Ему тут же подвели коня и помогли сесть в золоченое седло. Владимир взял слабыми, вялыми руками поводья, наброшенные на луку, и конь, уже заматеревший в летах, чуть дрогнув золотистой кожей и, словно бы понимая состояние хозяина и не желая причинить ему неудобства, не резво стронулся с места и пошел широким шагом, осторожно ступая на землю, только бы не потревожить поверженных.
Старый боевой конь, и правда, понимал состояние Владимира, привыкши к нему за многие походы. Он начинал их молодым, нетерпеливым и уросливым, зато легким и изящным, приятственным стороннему глазу. Но к этому времени конь, как и его хозяин, приметно устал и в нем тоже накопилась горькая кручина, мало в чем отличная от человеческой. Вот почему, не желая ни в чем обеспокоить хозяина, он не поспешал и еще не скоро миновал поле брани и остановился перед городскими воротами, где его встретила многочисленная сторожа.
Выкрикивая здравицы в честь Великого князя, хлопоча, дабы путь его по улицам Киева был удобен и легок, часто заезжая наперед на покрывшихся белой пеной конях, прогоняя зазевавшихся, а коль скоро собиралась толпа, тоже невесть почему торжествующая, то оттесняя и ее, высокородные мужи сопроводили Великого князя ко дворцу. И тут промеж челяди чувствовалось удовлетворение, точно бы и впрямь одержана Победа, увенчавшая славой киевские стяги. И оттого, что это не так, Владимиру стало еще горше, и он сказал тихо, как бы про себя:
— Не для побед на поле брани, как отец мой Святослав, но для утверждения веры Христовой призван я на Русь.
Он вздохнул и прошел в гридницу. Следом потянулись бояре и священнослужители. А потом, сидя пониже Спасителя, лик которого проступал на стене и был грустен и как бы все понимающ, Владимир со вниманием оглядел бояр и сказал:
— Повелел я дружине и прочему служилому люду завтра же идти к Могутову городищу. Сие принялось мною с болью.
Он помолчал, откинувшись в золоченом кресле с высокими, сияющими в полусумраке подлокотниками и все с тем же напряжением во взгляде наблюдая за боярами, точно бы ожидая от них чего-то, может, одобрения своему повелению.

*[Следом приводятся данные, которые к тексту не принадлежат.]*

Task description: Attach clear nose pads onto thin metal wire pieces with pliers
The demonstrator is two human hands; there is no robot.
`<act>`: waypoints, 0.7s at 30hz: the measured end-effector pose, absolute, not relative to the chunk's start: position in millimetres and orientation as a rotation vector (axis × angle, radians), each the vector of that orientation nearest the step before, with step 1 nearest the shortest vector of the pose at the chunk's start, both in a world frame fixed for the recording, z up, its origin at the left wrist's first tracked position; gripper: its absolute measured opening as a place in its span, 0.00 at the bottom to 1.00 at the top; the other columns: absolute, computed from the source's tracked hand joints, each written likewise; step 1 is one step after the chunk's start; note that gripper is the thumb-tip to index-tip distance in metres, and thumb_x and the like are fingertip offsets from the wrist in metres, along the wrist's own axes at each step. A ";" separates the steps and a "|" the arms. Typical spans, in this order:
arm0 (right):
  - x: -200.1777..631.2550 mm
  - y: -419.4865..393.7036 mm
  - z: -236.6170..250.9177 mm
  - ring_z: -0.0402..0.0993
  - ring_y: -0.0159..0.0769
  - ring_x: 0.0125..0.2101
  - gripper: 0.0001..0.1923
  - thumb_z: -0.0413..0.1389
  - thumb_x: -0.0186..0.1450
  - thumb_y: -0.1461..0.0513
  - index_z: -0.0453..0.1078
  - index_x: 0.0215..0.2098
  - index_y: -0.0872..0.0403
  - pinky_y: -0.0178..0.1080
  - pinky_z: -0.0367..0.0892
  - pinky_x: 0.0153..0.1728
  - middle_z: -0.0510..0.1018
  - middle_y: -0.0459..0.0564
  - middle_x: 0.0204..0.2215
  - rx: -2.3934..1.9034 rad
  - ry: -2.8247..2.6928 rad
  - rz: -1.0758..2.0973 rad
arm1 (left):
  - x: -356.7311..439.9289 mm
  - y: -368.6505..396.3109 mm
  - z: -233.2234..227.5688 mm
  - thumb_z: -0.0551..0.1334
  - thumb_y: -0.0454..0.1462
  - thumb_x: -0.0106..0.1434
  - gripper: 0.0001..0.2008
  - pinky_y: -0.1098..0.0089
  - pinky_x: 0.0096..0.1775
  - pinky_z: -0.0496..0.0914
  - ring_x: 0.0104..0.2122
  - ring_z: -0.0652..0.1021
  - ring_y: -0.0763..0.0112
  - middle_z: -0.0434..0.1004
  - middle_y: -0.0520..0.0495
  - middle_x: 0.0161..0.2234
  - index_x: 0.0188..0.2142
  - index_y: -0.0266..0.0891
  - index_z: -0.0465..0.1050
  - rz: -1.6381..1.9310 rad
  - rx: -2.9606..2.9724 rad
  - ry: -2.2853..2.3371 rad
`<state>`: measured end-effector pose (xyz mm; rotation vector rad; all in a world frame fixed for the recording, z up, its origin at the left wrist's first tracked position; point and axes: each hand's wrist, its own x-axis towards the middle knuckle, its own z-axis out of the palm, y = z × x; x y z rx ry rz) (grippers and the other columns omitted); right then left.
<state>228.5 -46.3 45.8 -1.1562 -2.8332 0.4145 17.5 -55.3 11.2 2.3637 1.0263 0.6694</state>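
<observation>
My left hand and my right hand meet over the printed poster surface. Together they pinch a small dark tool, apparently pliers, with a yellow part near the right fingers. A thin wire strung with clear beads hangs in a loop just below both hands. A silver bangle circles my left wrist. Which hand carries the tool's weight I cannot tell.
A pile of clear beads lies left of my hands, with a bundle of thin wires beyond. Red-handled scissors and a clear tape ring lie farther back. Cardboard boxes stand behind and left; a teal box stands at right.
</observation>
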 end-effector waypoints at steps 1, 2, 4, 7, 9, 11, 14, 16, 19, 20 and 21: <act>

А когда так и вышло, и отовсюду послышались подтверждающие его правоту речения, в исхудавшем лице Владимира отметилось, к удивлению ближних ко Двору мужей, нечто сходное с неудовольствием. И это было странно, а кому-то, полагавшему себя вправе заступить место Добрыни, обидно. Обидно еще и потому, что Владимир не торопился никого возвысить, точно бы намереваясь место Большого воеводы удерживать и впредь незанятым, и не предпринимал ничего, чтобы приблизить к себе кого-то. И бояре, пользуясь удобностью момента: киевские рати разбили войско Могуты, и тот уже вряд ли снова укрепится в духе, и у Великого князя от удачного сражения должно быть хорошее настроение, — хотели бы поговорить с ним, но, видя в лице у него не свычную с его душевным складом жесткость и откровенную даже и для слабо знавших Владимира неудовлетворенность, причину которой они не могли постигнуть, долго не осмеливались сказать что-либо.